→ The task
Keeping every word and mark, copy all of the data.

--- --- ---

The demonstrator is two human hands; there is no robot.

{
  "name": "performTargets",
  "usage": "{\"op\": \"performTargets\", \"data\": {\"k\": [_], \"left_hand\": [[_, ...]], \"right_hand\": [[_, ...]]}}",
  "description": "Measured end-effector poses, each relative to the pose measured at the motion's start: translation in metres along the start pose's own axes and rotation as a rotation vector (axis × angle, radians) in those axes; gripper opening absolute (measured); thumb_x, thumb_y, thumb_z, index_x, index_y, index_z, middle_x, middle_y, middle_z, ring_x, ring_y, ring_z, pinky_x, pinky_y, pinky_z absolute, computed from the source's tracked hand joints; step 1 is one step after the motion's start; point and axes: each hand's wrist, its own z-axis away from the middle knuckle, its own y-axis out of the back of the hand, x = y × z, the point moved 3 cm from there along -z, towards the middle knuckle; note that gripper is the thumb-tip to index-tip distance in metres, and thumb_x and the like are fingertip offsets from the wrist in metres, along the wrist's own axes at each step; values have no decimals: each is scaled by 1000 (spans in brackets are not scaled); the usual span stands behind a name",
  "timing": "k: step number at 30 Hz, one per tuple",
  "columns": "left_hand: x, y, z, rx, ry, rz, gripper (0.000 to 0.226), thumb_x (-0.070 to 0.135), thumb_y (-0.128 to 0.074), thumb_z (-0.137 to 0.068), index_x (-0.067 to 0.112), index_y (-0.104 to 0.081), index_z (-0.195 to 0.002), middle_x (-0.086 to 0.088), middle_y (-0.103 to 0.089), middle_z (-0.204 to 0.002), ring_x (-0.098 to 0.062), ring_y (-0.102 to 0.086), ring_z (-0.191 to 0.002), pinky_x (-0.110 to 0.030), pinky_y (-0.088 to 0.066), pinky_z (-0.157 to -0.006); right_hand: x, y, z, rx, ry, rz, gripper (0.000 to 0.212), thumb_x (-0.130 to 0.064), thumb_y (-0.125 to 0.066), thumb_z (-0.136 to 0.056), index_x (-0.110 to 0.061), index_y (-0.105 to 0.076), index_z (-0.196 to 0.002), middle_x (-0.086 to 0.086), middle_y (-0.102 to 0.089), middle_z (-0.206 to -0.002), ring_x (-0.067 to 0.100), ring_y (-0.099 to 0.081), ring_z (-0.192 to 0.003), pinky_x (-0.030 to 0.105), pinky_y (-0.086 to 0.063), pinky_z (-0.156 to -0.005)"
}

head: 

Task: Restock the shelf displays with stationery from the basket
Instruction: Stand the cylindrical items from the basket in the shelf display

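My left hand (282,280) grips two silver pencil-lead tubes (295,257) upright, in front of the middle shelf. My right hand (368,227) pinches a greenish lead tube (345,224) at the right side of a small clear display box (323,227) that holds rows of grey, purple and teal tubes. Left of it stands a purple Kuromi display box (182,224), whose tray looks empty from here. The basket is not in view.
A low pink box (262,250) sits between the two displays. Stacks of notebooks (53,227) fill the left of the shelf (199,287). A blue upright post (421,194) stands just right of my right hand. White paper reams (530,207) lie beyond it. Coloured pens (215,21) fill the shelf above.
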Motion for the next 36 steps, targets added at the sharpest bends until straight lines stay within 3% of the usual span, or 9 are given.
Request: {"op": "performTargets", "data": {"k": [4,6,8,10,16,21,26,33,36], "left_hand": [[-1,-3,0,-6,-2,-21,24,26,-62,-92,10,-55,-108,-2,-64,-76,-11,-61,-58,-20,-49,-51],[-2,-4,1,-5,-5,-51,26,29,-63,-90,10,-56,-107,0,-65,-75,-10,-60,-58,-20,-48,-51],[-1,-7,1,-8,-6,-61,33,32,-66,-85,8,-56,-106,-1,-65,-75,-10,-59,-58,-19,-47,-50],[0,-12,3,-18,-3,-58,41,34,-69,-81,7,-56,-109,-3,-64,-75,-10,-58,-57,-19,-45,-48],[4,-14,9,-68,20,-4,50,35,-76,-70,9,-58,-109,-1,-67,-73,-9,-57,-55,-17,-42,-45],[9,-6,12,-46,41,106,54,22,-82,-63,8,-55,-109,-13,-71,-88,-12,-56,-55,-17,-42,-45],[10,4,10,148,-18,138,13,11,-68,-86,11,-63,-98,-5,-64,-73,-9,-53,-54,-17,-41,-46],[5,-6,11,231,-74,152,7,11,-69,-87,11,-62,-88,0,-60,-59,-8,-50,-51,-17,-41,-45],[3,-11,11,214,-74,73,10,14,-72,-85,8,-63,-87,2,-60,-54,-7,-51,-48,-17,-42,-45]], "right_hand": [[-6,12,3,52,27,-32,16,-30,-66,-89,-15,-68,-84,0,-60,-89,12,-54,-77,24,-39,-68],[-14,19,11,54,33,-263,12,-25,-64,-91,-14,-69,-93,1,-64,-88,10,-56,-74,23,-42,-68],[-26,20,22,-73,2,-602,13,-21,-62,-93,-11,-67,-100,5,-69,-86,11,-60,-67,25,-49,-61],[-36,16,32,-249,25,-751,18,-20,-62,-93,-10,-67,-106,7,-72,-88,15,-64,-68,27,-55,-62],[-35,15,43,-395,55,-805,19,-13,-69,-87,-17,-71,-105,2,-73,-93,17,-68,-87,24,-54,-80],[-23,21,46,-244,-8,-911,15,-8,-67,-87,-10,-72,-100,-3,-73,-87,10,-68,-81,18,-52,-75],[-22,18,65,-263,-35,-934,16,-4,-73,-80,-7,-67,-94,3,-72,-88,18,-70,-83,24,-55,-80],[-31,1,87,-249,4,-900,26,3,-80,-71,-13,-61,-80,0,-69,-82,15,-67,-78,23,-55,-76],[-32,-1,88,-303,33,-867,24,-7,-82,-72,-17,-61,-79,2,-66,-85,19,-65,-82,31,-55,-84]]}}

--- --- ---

→ Result of the task
The demonstrator is two human hands; there is no robot.

{
  "name": "performTargets",
  "usage": "{\"op\": \"performTargets\", \"data\": {\"k\": [_], \"left_hand\": [[_, ...]], \"right_hand\": [[_, ...]]}}",
  "description": "Measured end-effector poses, each relative to the pose measured at the motion's start: translation in metres along the start pose's own axes and rotation as a rotation vector (axis × angle, radians) in those axes; gripper opening absolute (measured); thumb_x, thumb_y, thumb_z, index_x, index_y, index_z, middle_x, middle_y, middle_z, ring_x, ring_y, ring_z, pinky_x, pinky_y, pinky_z absolute, computed from the source's tracked hand joints; step 1 is one step after the motion's start; point and axes: each hand's wrist, its own z-axis away from the middle knuckle, its own y-axis out of the back of the hand, x = y × z, the point moved 3 cm from there along -z, towards the middle knuckle; note that gripper is the thumb-tip to index-tip distance in metres, and thumb_x and the like are fingertip offsets from the wrist in metres, along the wrist's own axes at each step; values have no decimals: each is scaled by 1000 (spans in brackets are not scaled); the usual span stands behind a name",
  "timing": "k: step number at 30 Hz, one per tuple",
  "columns": "left_hand: x, y, z, rx, ry, rz, gripper (0.000 to 0.226), thumb_x (-0.070 to 0.135), thumb_y (-0.128 to 0.074), thumb_z (-0.137 to 0.068), index_x (-0.067 to 0.112), index_y (-0.104 to 0.081), index_z (-0.195 to 0.002), middle_x (-0.086 to 0.088), middle_y (-0.103 to 0.089), middle_z (-0.204 to 0.002), ring_x (-0.098 to 0.062), ring_y (-0.102 to 0.086), ring_z (-0.191 to 0.002), pinky_x (-0.110 to 0.030), pinky_y (-0.088 to 0.066), pinky_z (-0.157 to -0.006); right_hand: x, y, z, rx, ry, rz, gripper (0.000 to 0.212), thumb_x (-0.130 to 0.064), thumb_y (-0.125 to 0.066), thumb_z (-0.136 to 0.056), index_x (-0.110 to 0.061), index_y (-0.105 to 0.076), index_z (-0.196 to 0.002), middle_x (-0.086 to 0.086), middle_y (-0.102 to 0.089), middle_z (-0.206 to -0.002), ring_x (-0.067 to 0.100), ring_y (-0.099 to 0.081), ring_z (-0.192 to 0.003), pinky_x (-0.030 to 0.105), pinky_y (-0.086 to 0.063), pinky_z (-0.156 to -0.005)"
}

head: 

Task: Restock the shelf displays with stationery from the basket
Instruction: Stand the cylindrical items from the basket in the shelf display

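My left hand (282,280) grips two silver pencil-lead tubes (295,257) upright, in front of the middle shelf. My right hand (368,227) pinches a greenish lead tube (345,224) at the right side of a small clear display box (323,227) that holds rows of grey, purple and teal tubes. Left of it stands a purple Kuromi display box (182,224), whose tray looks empty from here. The basket is not in view.
A low pink box (262,250) sits between the two displays. Stacks of notebooks (53,227) fill the left of the shelf (199,287). A blue upright post (421,194) stands just right of my right hand. White paper reams (530,207) lie beyond it. Coloured pens (215,21) fill the shelf above.
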Motion for the next 36 steps, targets added at the sharpest bends until straight lines stay within 3% of the usual span, or 9 are given.
Request: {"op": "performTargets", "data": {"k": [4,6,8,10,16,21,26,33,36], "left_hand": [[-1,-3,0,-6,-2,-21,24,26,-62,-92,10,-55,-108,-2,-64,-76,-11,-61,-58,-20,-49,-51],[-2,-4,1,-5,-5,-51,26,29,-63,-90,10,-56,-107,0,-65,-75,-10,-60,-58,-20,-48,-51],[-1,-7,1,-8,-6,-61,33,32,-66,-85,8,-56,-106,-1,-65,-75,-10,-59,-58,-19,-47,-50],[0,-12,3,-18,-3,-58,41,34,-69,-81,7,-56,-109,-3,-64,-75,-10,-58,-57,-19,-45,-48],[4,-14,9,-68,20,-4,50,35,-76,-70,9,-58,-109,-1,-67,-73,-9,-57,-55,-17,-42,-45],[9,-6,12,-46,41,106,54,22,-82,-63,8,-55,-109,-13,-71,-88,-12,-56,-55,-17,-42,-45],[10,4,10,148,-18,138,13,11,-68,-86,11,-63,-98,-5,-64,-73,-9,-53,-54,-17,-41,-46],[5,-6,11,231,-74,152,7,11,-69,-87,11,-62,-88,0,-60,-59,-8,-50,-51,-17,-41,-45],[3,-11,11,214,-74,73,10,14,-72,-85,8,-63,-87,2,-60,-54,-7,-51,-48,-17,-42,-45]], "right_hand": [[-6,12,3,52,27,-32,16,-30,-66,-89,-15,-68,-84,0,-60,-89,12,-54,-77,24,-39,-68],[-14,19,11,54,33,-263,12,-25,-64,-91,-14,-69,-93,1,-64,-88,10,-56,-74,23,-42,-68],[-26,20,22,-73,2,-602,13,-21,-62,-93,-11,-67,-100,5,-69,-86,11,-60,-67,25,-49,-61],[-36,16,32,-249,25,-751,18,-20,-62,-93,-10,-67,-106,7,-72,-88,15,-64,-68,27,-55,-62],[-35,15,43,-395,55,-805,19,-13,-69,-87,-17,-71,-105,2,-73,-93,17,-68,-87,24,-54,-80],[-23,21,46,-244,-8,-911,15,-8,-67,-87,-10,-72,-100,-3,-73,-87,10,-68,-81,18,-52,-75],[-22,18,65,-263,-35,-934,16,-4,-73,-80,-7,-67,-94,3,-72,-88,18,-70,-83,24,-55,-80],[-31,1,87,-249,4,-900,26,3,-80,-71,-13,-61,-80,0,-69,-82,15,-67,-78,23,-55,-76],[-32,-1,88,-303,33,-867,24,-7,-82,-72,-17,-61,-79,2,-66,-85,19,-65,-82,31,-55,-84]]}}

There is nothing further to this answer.